After a wet winter following a wet summer, we are way behind on the allotment. It's rare for us to have fine days at the weekend, but Saturday was sunny if a bit chilly, so it was time to make a start. One month ago we prepared the broad bean bed with some manure and then covered it with a cloche. Yesterday I decided to get the beans in. The cloche has done its job, the soil is drier and warmer underneath than outside it, although still very wet.
I use a dibber to make holes and then just drop the beans in. I don't try to get them a particular way up, just throw them in any old how, it doesn't seem to make a difference. It's the variety that's all important - I used to use Aquadulce Claudia, and got 80-90% germination. A couple of years ago I switched to Superaquadulce, which was reputed to have better germination in colder, wetter soils, and now I get 99.9% germination.
I sowed two double rows of these, with the seeds 15cm apart and the double row spaced about 60cm apart. This means I can reach all the plants from the edge of the bed without standing on the soil, but will also have a path down the middle for later in the year to make weeding and harvesting easier. I grow them under a cloche for as long as I can - normally until the soil becomes a bit too dry. But this year the soil is so very wet, I think they will be happy under here until they reach the top of the cloche and need more room. There's a bit of space left under the cloche at the end of the bed so I think I'll do an early sowing of peas in this warm soil soon.
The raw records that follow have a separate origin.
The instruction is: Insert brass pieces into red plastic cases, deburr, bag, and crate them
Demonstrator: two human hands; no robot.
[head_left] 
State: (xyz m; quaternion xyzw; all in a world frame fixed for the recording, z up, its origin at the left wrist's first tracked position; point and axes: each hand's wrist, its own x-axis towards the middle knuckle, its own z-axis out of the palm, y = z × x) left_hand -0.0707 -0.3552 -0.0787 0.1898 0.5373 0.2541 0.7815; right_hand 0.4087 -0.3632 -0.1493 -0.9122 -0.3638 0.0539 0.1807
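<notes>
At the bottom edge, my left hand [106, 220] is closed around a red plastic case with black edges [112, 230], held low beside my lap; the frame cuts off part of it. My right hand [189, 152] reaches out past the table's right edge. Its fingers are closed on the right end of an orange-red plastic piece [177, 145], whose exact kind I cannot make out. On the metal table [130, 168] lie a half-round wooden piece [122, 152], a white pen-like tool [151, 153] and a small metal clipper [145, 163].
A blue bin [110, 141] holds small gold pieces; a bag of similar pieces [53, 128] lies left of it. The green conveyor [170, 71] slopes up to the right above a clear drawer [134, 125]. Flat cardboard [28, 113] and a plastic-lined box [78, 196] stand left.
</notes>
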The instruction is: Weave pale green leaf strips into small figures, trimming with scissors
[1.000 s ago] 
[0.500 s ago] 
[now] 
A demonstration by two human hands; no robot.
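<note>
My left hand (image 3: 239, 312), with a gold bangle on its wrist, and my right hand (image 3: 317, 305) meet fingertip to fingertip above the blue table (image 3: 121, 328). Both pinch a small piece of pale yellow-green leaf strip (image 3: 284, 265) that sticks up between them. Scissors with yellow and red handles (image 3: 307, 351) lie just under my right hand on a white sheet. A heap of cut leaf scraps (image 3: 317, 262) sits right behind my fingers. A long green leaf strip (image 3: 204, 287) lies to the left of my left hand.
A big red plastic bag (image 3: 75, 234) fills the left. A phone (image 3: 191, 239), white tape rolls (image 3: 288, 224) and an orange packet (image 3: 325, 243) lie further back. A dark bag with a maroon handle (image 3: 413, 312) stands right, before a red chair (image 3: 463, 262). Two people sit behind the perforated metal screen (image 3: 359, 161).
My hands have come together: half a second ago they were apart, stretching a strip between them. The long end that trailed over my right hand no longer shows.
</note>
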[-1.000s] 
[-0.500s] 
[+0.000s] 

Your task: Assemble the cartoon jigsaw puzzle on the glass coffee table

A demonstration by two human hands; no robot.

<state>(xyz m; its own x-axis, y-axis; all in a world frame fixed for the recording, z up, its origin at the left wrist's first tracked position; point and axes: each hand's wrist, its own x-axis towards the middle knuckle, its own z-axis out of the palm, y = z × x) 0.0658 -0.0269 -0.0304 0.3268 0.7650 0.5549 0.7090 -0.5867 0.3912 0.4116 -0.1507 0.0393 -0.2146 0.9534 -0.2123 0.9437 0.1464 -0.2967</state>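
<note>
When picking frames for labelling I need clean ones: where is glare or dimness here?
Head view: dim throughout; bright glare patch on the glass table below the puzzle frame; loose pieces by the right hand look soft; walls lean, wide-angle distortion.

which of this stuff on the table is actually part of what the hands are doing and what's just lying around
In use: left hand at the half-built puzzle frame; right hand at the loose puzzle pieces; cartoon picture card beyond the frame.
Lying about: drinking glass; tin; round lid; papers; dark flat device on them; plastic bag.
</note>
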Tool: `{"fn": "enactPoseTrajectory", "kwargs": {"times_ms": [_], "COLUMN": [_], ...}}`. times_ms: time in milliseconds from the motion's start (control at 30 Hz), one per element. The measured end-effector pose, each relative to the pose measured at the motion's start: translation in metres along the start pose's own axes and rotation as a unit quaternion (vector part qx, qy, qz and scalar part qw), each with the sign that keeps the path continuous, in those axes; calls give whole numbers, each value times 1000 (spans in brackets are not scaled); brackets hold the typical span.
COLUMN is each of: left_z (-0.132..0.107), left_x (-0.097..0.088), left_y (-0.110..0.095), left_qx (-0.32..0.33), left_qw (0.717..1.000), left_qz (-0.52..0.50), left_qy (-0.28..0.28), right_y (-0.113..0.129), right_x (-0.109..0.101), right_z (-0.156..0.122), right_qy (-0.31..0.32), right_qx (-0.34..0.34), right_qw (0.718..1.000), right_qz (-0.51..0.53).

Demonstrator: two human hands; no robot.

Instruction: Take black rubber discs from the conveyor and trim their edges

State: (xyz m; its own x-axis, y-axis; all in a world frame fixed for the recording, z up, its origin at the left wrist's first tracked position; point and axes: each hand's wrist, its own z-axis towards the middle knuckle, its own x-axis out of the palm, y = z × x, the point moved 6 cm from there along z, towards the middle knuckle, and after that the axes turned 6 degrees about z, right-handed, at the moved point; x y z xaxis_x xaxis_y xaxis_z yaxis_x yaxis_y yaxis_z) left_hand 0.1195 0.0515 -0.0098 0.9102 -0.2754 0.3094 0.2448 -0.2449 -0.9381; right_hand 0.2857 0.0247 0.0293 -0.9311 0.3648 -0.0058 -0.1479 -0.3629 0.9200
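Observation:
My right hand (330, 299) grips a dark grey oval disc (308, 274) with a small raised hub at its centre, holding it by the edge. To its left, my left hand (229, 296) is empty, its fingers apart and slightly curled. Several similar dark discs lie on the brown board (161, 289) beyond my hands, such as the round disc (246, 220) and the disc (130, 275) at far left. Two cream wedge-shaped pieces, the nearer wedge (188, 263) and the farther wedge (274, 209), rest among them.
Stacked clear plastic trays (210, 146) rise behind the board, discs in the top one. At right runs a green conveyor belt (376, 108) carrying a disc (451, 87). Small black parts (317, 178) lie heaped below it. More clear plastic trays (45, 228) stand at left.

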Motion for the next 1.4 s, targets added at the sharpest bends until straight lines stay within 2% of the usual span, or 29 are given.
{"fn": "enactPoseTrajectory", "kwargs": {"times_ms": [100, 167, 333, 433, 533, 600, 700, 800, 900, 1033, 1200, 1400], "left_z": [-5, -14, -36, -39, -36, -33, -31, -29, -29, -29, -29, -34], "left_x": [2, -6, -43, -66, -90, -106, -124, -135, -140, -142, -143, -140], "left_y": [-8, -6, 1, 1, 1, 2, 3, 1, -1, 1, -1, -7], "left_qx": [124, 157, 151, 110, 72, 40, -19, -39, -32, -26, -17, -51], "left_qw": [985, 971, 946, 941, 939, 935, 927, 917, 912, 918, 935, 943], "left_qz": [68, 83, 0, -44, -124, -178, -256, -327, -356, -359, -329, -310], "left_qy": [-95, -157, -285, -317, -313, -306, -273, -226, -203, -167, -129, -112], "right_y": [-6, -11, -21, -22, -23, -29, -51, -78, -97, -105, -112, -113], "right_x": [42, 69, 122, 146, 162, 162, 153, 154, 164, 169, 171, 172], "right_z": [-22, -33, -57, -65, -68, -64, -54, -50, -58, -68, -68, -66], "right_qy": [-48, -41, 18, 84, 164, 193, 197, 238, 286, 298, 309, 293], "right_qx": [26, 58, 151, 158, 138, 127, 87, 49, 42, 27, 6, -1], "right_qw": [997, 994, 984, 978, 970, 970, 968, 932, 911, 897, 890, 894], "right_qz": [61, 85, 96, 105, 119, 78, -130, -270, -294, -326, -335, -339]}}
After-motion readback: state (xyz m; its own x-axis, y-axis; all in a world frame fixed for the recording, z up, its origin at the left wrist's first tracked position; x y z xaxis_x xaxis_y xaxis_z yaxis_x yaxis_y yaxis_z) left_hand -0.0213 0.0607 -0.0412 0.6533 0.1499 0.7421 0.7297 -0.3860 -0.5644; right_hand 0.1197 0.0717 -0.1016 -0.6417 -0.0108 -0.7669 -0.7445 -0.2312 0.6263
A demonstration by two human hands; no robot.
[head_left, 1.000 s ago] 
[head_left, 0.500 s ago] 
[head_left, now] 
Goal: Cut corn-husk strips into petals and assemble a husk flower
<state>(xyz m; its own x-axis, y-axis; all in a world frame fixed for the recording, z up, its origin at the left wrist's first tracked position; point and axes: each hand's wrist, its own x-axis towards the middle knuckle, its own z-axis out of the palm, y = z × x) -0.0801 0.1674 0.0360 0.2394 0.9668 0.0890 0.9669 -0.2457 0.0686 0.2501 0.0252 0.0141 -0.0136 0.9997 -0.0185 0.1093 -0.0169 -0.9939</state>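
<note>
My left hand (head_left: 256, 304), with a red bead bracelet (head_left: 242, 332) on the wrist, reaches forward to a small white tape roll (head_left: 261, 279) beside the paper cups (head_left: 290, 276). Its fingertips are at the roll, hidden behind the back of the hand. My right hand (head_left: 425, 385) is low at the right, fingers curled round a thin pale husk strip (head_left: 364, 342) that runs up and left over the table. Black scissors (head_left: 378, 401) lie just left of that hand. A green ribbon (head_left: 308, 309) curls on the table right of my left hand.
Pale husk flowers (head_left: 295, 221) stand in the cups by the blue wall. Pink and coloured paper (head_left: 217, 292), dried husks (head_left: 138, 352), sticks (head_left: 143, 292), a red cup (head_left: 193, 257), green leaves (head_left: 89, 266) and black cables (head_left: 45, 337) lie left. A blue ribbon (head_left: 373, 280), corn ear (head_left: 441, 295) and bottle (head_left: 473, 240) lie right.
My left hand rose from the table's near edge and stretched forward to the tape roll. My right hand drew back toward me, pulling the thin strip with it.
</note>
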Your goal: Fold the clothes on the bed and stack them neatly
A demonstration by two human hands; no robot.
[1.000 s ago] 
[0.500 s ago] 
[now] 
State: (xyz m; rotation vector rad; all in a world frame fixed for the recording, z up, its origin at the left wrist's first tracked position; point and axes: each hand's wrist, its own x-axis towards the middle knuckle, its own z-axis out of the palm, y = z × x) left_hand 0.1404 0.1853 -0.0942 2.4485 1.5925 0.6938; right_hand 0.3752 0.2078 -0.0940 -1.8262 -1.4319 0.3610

Next was the garlic - I bought 6 bulbs of Picardy Wight, which did very well for us last year and looks to become our favourite garlic. This yielded 61 individual cloves, plus 2 slightly mouldy ones which I threw away. I asked Mum to plant the garlic, and got told that she needed specific instructions on the task. So I started "Well, you put the flat end downwards and the pointy end up". She practically snorted "I know that, I'm not stupid". Clearly I was teaching my mother to suck eggs. "So what do you need to know then?" "How far apart and how far down to plant them" she replied. "Don't you remember how far apart they grew last year? And you have done this before." "I know", she said, "but I'm only the Under Gardener, not the Head Gardener and I don't need to retain that information for next year. That's your job." That's me told, then.
So after due instructions, 15cm apart and a few centimetres down, here is the Under Gardener making holes for the garlic. The dibber is good because when you pull it out, some soil always trickles down into the hole, creating a nice loose cushion of soil at the bottom for the broad beans and garlic to be easily able to get their roots in. Once all the holes have seeds/cloves in, we rake over the soil to fill them up loosely.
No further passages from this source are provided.